__Task prompt__
Copy out each line below in which the string "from" appears.

__Recorded information__
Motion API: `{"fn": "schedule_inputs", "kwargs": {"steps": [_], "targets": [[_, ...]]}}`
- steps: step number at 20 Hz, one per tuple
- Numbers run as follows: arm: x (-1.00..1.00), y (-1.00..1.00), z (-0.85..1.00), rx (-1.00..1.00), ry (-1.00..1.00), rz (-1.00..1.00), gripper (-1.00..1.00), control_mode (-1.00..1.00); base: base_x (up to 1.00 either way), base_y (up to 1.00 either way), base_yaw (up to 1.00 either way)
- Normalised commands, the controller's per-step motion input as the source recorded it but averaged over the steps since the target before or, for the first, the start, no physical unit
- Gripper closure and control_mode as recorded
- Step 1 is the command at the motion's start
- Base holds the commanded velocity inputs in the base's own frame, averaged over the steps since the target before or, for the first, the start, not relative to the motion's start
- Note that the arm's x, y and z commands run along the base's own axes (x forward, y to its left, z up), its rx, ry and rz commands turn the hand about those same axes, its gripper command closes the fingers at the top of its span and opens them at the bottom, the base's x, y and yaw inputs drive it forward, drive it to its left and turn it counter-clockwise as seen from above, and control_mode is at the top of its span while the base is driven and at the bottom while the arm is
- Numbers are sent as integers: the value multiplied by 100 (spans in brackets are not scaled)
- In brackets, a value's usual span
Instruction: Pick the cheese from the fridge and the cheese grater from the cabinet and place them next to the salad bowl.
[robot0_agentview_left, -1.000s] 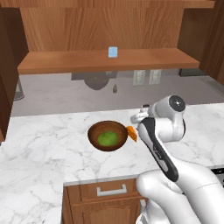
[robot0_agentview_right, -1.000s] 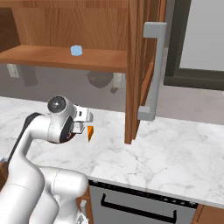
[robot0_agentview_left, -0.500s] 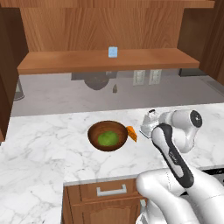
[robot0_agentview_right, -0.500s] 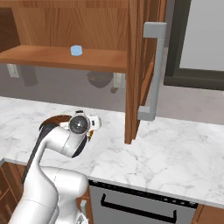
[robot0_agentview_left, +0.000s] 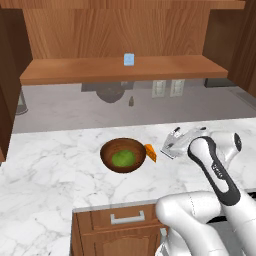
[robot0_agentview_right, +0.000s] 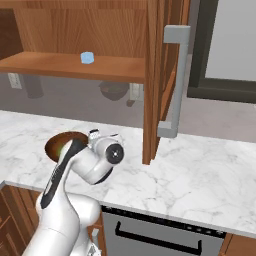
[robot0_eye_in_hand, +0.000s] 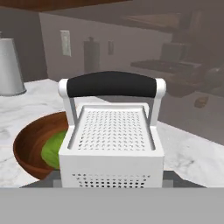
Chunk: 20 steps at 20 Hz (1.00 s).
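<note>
My gripper (robot0_agentview_left: 181, 141) is shut on the silver cheese grater (robot0_agentview_left: 170, 145), which hangs tilted low over the marble counter, just right of the cheese (robot0_agentview_left: 151, 152). The orange cheese wedge lies against the right side of the salad bowl (robot0_agentview_left: 106, 159). In the hand view the cheese grater (robot0_eye_in_hand: 111, 131) stands close in front with its black handle on top. The salad bowl (robot0_eye_in_hand: 26, 148) with green leaves sits behind it to the left. The cabinet shelf (robot0_agentview_left: 90, 70) runs above. The fridge is out of view.
A light-blue cup (robot0_agentview_left: 129, 59) stands on the shelf. The cabinet door (robot0_agentview_right: 155, 80) with its grey handle (robot0_agentview_right: 172, 85) hangs open over the counter to the right of the arm. A metal canister (robot0_eye_in_hand: 8, 68) stands at the back of the counter. Drawers sit below the counter edge.
The arm's elbow has swung to the right, and the hand with the grater has shifted slightly right and lower, beside the cheese. Bowl and cheese have stayed put.
</note>
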Motion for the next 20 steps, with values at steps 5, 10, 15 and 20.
{"fn": "schedule_inputs", "kwargs": {"steps": [5,10,15,20], "targets": [[14,4,-35,2,2,18,100,-100,0,0,0],[16,8,-40,8,9,20,100,-100,0,0,0],[22,7,-42,7,7,21,100,-100,0,0,0],[28,10,-35,1,5,18,100,-100,0,0,0]]}}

__Your solution__
- Note that the arm's x, y and z commands run along the base's own axes (x forward, y to its left, z up), its rx, ry and rz commands turn the hand about those same axes, its gripper command closes the fingers at the top of its span and opens them at the bottom, the base's x, y and yaw inputs drive it forward, drive it to its left and turn it counter-clockwise as seen from above, and control_mode is at the top of its span while the base is driven and at the bottom while the arm is
Instruction: Pick the cheese from the fridge and the cheese grater from the cabinet and place them next to the salad bowl.

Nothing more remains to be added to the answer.